La locura es un fenómeno extraño: es la única enfermedad que el enfermo ignora que tiene. Si uno se rompe una pierna o coge un catarro, el primero que se queja es el que la sufre, pero si uno está loco, suelen ser los demás quienes dan cuenta de su existencia, pero jamás quien la padece.
Es por eso que, subiendo la calle de los Muertos, los del barrio empezaron a notar que sucedía algo raro en el UVEN. Hicieron falta cuatro meses para darse cuenta, pues ni los dependientes lo sospecharon hasta que tuvieron a mil curiosos asomándose a las puertas. Una vez se supo, no quedó ni un programa de la televisión nacional sobre fenómenos paranormales que no le dedicase un capítulo. Y es que, cada tres días, se reunían cuatro vecinos, siempre los mismos, en la sección de limpieza del pequeño supermercado. Allí dedicaban dos horas exactas a diatribas varias que, con el tiempo, terminaron por atraer a todo tipo de público.
El UVEN, consciente del negocio en ciernes, dispuso pequeños asientos que pronto se convirtieron en gradas que sustituyeron a los estantes. Con los frutos secos y los chicles que vendían durante el espectáculo, la gerencia del supermercado instaló un sistema de sonido con micrófonos que donó para su utilización a los cuatro vecinos. Y así, además de oírseles bien, nació un podcast en directo. Le pusieron el elocuente nombre de La tertulia.
Los cuatro vecinos, lejos de sentirse aplacados o temerosos por la atención recibida, se tomaron más en serio sus conversaciones y decidieron estudiar realmente sus posiciones para no decir nada fuera de lugar. Eran vecinos conocidos de toda la vida, dos mujeres y dos hombres por eso de que el universo siempre respeta la paridad, y con edades que representaban a todo el pueblo.
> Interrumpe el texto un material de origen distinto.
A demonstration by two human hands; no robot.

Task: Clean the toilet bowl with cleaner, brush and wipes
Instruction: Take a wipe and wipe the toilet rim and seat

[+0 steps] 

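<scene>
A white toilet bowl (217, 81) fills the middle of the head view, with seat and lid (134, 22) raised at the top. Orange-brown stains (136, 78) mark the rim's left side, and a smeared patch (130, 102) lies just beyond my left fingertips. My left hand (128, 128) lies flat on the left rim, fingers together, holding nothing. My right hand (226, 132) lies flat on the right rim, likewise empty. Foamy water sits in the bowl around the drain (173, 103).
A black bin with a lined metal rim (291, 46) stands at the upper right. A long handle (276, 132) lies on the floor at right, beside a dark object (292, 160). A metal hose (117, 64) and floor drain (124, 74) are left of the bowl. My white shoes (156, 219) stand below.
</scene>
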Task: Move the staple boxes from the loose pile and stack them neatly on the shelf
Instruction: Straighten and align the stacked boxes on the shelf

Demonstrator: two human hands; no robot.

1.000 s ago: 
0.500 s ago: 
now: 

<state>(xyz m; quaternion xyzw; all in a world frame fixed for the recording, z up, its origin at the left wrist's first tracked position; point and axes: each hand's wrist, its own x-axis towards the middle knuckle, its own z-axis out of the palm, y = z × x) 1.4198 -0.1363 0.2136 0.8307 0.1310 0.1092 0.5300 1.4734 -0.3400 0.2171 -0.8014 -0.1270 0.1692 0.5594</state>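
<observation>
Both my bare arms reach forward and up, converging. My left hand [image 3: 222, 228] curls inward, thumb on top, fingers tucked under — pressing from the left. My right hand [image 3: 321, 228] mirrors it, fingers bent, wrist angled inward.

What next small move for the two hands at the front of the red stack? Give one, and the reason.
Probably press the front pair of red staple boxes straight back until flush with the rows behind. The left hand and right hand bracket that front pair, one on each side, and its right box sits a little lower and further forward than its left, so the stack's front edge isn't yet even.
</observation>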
Los cuatro discutieron con ahínco y pasión cada tres días hasta dos meses antes de que el pueblo echase a volar, aunque no fue porque su nueva y honda comprensión del mundo tras tantas conversaciones les advirtió de que algo grande iba a pasar.
El resto de yeclanos asistían atónitos a sus debates, a los argumentos esgrimidos, al puro espectáculo que brindaban y para el que cada día eran más diestros. El mundo entero parecía atento, aunque nadie llegó a comprender eso de reunirse cada tres días, sin respetar a veces el descanso de los domingos. Ni un alma se atrevió jamás a preguntar y ese misterio quedó irresoluto para toda la eternidad.
Sucedió que la locura que afectaba a estos vecinos empezó a infectar a otros, pero no porque les diera por hablar en grupos, sino porque, de repente, hermanos que toda la vida habían sido inseparables, ahora (y sin mediar herencia) eran enemigos declarados; otros vecinos de la calle de los Muertos (aunque afectó a gente que vivía cerca de las Herratillas o a residentes junto al Hospital) empezaron a señalarse entre ellos, y se tiraban piedras o flores según si se hubieran asignado un color u otro, dado que para los vecinos de La tertulia, los colores importaban mucho.
Hubo quien sacó la escopeta que la Guardia Civil todavía no le había cegado y la emprendió a tiros con una de las carrozas de San Isidro (en sus últimos años) porque los tertulianos habían dictaminado que los papelicos usados no eran los de siempre, sino de un producto ecológico o algo así. Podéis imaginaros lo contentos que se pusieron los niños de la carroza cuando vieron estallar sus papelicos como petardos bien cargados. Tres días más tarde, el vecino tertuliano que había lanzado la acusación diría en tono conspiranoico: “¡Primero son las carrozas y luego serán las mentes!”, aunque nunca nadie supo acertar si se refería a los tiros o a los cambios, así que prohibieron la asistencia de niños a La tertulia por si acaso, aunque los tertulianos insistían en que sus sanas reuniones eran más inspiradoras, seguras y fiables que los colegios.
Sea como fuere, cada uno de los cuatro vecinos se ganó un gran número de seguidores, y cuantos más ganaban, menos reconocían que uno de los otros tenía razón en sus argumentos. El supermercado compró las casas colindantes con los beneficios del programa, que le pertenecían por el uso de su espacio, y amplió las gradas para que más gente pudiera asistir.
Pero todo acabó de repente. Un día, otro vecino, un asistente, quiso interrumpirlos y preguntó que por qué él no podía formar parte del debate. Los cuatro tertulianos se levantaron al instante, salieron por la puerta del megacentro que era el UVEN ahora y se marcharon a la capital, indignados, y con unas únicas declaraciones: se iban allá donde les dejaran hablar tranquilos de sus cosas, decidir lo que les diera la gana y donde no hubiera tanto paleto externo tratando de opinar sobre qué era lo mejor, que para eso ya estaban ellos.